Comedy, to me, is one of the major modern genres, and the big influences on my generation were Lenny Bruce and Mort Sahl. Then Joan Rivers had an enormous impact on me–she’s one of my major role models. It’s the old caustic, confrontational style of Jewish comedy. It was Jewish comedians who turned stand-up from the old gag-meister shtick of vaudeville into a biting analysis of current social issues, and they really pushed the envelope. Lenny Bruce used stand-up to produce gasps and silence from the audience. And that’s my standard–a comedy of personal risk...

[Trump] takes hits like a comedian–and to me he’s more of a comedian than Jon Stewart is! Like claiming John McCain isn’t a war hero, because his kind of war hero doesn’t get captured–that’s hilarious! That’s like something crass that Lenny Bruce might have said! It’s so startling and entertaining.

It’s as if the stars have suddenly shifted–because we’re getting a mix-up in the other party too, as in that recent disruption of the NetRoots convention, with all that raw emotion and chaos in the air. To me, it feels very 1960s. These sudden disruptions, as when the Yippies would appear to do a stunt–like when they invaded Wall Street and threw dollar bills down on the stock exchange and did pig-calls! I’m enjoying this, but it’s throwing both campaigns off. None of the candidates on either side know how to respond to this kind of wild spontaneity, because we haven’t seen it in so long.

Politics has always been performance art. So we’ll see who the candidates are who can think on their feet. That’s certainly how I succeeded in the early 1990s. Before that, the campus thought police could easily disrupt visiting speakers who came with a prepared speech to read. But they couldn’t disrupt me, because I had studied comedy and did improv! The great comedians knew how to deal with hecklers in the audience. I loved to counterattack! Protestors were helpless when the audiences laughed.

So what I’m saying is that the authentic 1960s were about street theater–chaos, spontaneity, caustic humor. And Trump actually has it! He does better comedy than most professional comedians right now, because we’re in this terrible period where the comedians do their tours with canned jokes. They go from place to place, saying the same list of jokes in the same way. But the old vaudevillians had 5,000 jokes stored in their heads. They went out there and responded to that particular audience on that particular night. They had to read the crowd and try out what worked or didn’t work.

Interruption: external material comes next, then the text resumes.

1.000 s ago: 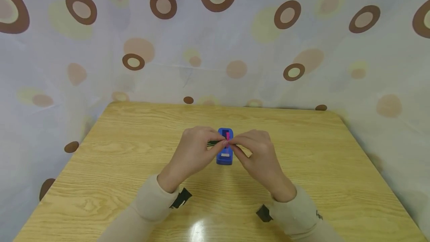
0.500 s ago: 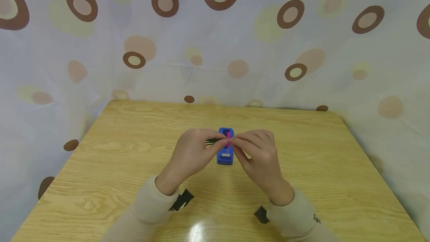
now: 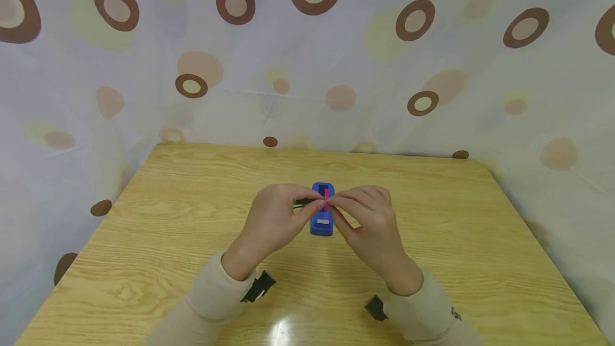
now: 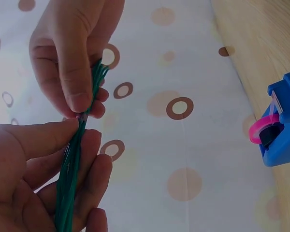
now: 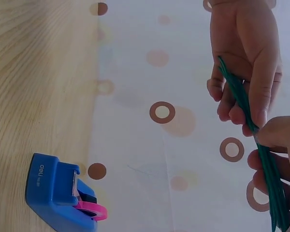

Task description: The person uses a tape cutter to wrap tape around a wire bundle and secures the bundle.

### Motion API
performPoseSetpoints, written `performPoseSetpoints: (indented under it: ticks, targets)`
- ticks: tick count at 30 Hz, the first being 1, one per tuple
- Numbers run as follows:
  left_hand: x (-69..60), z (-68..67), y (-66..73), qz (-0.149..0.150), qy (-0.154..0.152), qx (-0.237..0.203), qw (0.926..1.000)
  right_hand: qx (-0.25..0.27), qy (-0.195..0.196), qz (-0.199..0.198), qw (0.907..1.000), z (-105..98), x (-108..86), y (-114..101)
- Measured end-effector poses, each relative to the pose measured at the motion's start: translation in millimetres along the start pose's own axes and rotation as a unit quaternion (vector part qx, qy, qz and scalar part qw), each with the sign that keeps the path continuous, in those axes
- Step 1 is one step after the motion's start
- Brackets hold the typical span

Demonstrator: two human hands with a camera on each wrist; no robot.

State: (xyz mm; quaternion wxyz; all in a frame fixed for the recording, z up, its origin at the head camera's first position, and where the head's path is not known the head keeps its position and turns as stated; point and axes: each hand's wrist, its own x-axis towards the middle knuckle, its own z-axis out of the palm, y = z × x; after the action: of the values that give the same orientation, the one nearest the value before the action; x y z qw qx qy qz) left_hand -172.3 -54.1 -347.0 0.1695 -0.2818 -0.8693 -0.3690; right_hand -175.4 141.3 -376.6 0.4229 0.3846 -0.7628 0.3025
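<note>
A thin bundle of green strands (image 4: 70, 169) runs between my two hands. My left hand (image 3: 273, 212) pinches it near its middle with thumb and fingers, with loose green ends showing beside the palm. Fingertip to fingertip with it, my right hand (image 3: 372, 223) pinches the same bundle. A small shiny patch, perhaps clear tape, shows on the strands at the pinch in the left wrist view. Beyond the hands a blue tape dispenser (image 3: 322, 230) stands on the table, holding a pink roll (image 5: 93, 209). In the head view, fingertips cover part of it.
A wooden table (image 3: 192, 196) spreads under and around the hands. Pale cloth (image 3: 269, 41) with brown ring patterns hangs behind it and at both sides. A black strap piece (image 3: 259, 286) sticks out at the left cuff, another black piece (image 3: 376, 307) at the right.
Both hands stay together over the dispenser, still pinching the bundle. Their fingers have shifted slightly since one second ago, and the head view has moved a little. The dispenser stays put.
</note>
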Motion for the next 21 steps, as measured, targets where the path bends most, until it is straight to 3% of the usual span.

Our politicians, like our comedians, have been boring us with their canned formulas for way too long. So that’s why Donald Trump has suddenly leapt in the polls. He’s a great stand-up comedian. He’s anti-PC–he’s not afraid to say things that are rude and mean. I think he’s doing a great service for comedy as well as for politics!


Her no-shits-given/I-make-my-own-feminism perspective reminds me of Fran Lebowitz a bit. (Thx JF)

Btw, I'm amazed when anyone takes Trump seriously. He doesn't actually want to be President. He wants to get his name in the news as much as possible so his awareness increases of the Trump brand and then he can license it for more to the shitty vodka, golf course, condo building, suit manufacturer, or whatever else that wants to pay him for it. Everyone who mentions him just makes him richer. So Donald, you're welcome.

1 comment:

Helen said...

Hahaha so true... never quite thought of it this way. Thanks for sharing. Love your stuff :)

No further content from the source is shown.